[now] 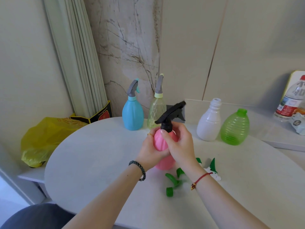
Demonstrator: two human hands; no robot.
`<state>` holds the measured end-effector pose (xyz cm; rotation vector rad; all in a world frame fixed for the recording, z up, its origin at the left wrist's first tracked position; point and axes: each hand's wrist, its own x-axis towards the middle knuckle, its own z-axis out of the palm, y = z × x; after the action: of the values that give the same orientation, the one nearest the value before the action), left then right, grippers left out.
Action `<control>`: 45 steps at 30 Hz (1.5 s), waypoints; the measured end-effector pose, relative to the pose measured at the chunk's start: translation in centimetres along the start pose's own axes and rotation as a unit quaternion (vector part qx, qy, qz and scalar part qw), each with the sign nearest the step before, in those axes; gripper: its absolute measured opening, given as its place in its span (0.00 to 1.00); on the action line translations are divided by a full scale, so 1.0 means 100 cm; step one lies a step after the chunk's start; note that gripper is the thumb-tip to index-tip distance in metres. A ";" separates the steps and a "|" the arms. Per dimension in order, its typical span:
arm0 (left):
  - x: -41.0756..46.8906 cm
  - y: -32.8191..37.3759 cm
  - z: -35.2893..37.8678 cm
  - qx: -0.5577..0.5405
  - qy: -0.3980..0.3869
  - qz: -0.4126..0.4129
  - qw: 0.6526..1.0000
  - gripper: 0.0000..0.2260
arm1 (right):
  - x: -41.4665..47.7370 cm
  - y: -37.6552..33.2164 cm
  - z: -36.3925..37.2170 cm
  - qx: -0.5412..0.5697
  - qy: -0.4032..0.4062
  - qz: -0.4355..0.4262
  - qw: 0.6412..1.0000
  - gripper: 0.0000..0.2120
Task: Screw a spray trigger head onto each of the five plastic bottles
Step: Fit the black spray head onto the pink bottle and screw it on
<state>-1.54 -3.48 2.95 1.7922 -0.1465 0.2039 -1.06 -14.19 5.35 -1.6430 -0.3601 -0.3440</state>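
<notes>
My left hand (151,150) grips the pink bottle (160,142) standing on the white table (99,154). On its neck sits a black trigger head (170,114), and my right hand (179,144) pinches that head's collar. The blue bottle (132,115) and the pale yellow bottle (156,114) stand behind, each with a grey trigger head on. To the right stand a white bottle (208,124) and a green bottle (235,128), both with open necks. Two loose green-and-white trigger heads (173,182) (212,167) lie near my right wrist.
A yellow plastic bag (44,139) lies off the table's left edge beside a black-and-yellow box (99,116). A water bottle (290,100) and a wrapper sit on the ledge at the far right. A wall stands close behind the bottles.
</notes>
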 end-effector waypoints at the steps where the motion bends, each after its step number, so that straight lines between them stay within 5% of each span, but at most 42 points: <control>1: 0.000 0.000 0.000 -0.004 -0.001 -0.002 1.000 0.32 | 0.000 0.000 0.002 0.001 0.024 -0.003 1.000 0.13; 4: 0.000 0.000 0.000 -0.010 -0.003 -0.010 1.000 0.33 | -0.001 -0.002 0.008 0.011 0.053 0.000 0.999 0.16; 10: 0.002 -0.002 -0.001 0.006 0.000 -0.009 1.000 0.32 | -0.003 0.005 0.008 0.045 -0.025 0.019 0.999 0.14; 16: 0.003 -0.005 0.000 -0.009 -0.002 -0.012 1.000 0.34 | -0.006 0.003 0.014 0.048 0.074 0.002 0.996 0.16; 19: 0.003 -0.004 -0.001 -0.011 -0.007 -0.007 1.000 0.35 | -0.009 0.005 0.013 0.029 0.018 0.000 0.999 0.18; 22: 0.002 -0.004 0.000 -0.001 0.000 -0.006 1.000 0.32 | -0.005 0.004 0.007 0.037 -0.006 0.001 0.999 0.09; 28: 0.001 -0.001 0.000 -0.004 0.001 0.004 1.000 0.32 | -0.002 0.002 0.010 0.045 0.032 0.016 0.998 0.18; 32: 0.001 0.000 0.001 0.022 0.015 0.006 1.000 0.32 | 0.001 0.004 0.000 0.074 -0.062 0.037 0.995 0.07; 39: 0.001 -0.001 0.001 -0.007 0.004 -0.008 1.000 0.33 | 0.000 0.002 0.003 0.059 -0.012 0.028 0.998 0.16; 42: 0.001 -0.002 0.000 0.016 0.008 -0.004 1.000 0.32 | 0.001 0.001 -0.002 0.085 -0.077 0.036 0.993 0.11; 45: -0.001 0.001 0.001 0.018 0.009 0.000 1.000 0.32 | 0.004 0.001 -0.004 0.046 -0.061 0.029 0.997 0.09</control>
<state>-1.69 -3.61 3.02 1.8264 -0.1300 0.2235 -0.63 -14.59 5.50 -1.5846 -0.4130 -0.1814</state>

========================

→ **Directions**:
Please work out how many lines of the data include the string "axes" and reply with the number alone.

→ **Exercise response**:
2